### What the task requires:
For the listing below, output exactly the lines from the line with "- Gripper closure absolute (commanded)" up to and including the line with "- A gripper", and no other lines.

==================================================

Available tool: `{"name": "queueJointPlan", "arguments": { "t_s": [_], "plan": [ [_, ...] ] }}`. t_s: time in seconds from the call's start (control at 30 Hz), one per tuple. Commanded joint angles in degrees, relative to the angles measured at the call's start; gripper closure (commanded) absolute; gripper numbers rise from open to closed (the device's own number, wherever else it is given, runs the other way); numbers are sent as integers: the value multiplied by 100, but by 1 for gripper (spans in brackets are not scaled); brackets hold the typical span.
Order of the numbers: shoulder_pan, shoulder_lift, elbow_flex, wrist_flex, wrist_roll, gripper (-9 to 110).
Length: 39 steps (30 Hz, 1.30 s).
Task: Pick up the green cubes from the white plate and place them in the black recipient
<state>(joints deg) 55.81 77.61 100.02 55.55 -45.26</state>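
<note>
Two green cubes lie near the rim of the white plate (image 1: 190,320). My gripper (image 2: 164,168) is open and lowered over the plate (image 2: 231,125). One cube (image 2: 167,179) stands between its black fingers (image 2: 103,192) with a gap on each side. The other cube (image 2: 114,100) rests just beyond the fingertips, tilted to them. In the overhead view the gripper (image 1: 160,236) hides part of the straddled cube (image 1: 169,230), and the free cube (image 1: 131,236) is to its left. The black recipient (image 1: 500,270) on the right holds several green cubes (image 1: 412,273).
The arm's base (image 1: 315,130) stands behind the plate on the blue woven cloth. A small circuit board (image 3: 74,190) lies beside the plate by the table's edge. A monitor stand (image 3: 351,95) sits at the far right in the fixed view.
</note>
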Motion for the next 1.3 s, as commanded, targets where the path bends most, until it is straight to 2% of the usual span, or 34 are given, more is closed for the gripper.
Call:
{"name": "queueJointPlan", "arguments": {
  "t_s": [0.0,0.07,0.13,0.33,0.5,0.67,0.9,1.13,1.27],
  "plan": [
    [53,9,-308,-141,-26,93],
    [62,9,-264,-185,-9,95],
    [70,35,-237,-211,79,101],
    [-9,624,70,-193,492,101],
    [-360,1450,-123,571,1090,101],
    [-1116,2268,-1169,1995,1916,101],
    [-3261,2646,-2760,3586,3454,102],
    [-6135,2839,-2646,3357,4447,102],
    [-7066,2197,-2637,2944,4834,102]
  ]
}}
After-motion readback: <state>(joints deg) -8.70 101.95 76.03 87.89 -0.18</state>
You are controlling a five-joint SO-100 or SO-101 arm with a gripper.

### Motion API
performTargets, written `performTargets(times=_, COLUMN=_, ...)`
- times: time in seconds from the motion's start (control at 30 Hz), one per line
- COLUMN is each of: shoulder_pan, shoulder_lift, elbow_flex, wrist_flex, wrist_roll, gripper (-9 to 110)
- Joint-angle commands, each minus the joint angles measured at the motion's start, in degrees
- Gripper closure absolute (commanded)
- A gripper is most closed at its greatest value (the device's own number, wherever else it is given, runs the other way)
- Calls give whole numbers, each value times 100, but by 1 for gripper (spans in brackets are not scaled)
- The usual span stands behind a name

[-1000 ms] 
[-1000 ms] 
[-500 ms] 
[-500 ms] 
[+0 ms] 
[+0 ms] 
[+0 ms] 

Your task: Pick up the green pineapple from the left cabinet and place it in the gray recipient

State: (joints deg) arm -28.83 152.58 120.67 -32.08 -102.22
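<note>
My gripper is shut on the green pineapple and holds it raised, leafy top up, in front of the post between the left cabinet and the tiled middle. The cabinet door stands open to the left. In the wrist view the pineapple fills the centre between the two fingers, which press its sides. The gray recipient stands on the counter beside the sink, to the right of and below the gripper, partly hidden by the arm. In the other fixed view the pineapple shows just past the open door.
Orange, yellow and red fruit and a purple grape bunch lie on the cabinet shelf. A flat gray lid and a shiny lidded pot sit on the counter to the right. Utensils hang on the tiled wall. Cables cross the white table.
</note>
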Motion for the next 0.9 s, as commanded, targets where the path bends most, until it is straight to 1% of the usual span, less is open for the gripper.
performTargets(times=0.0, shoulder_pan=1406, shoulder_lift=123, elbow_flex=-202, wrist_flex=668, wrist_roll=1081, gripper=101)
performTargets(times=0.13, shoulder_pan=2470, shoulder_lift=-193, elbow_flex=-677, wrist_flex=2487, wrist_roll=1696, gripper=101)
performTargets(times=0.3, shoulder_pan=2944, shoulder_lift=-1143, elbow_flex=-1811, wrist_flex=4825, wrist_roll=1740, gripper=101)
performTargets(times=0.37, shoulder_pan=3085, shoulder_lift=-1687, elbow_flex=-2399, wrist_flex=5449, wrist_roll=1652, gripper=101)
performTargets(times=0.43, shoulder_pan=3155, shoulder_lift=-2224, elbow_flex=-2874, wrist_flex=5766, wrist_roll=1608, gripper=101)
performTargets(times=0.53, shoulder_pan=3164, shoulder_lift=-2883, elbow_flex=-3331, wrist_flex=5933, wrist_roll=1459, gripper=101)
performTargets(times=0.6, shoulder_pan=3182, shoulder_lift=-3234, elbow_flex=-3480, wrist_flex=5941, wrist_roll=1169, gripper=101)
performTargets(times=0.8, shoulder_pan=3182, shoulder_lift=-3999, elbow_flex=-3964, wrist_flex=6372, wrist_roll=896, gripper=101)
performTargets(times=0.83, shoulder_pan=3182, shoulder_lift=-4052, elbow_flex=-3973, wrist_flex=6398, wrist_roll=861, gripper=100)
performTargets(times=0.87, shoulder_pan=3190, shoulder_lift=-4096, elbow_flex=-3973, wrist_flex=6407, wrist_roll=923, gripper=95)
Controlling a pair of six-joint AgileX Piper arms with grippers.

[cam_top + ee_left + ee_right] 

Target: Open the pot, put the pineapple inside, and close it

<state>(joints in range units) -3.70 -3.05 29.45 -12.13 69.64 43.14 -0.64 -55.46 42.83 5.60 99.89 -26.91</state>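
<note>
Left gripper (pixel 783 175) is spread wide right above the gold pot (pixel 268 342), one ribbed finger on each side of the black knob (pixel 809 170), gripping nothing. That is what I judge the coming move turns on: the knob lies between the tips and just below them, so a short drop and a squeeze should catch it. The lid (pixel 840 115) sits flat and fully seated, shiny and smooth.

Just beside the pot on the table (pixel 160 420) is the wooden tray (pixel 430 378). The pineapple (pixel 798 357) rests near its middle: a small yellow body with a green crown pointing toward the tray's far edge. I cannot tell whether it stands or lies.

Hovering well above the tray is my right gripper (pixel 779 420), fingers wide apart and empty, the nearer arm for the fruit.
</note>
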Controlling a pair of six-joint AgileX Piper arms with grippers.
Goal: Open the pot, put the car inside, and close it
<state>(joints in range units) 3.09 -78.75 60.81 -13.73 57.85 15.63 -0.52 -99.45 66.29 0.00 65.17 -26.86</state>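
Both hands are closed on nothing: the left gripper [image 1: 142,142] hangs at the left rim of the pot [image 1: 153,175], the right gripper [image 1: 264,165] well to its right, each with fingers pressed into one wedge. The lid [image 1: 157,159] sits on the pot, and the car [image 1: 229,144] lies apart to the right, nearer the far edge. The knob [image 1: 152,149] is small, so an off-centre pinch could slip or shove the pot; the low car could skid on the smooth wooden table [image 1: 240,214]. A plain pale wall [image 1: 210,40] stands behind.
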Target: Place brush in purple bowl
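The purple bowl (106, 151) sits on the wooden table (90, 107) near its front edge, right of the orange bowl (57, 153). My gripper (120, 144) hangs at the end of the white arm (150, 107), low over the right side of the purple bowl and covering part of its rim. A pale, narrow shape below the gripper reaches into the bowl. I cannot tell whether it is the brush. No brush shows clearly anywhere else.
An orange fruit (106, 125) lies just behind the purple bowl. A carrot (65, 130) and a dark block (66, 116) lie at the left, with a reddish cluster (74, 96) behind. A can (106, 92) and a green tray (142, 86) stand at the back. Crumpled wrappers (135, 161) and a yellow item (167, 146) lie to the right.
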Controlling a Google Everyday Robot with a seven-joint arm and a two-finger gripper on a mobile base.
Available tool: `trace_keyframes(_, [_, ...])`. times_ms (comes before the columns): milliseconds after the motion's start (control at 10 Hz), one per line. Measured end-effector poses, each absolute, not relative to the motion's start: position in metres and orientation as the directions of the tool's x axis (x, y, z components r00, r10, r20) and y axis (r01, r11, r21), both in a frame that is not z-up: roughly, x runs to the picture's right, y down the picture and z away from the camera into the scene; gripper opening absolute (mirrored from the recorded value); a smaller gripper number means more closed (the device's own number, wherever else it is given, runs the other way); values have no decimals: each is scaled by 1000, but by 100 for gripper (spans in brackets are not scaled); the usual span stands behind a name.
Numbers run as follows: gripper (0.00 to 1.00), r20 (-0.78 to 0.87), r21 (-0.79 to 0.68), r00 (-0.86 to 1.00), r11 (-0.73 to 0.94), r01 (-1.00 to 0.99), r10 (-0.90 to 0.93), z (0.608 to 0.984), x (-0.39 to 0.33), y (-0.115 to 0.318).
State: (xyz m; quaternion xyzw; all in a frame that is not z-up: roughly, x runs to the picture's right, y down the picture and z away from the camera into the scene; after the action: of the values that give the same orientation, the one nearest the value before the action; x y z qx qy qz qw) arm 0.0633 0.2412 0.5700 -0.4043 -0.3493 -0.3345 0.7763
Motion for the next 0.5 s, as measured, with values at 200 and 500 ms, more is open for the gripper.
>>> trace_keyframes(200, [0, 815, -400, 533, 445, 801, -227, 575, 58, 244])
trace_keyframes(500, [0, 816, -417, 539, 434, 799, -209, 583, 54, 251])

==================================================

### Task response:
- Gripper closure absolute (commanded)
- A gripper is most closed at its greatest value (the device's own number, wherever else it is given, runs the other way)

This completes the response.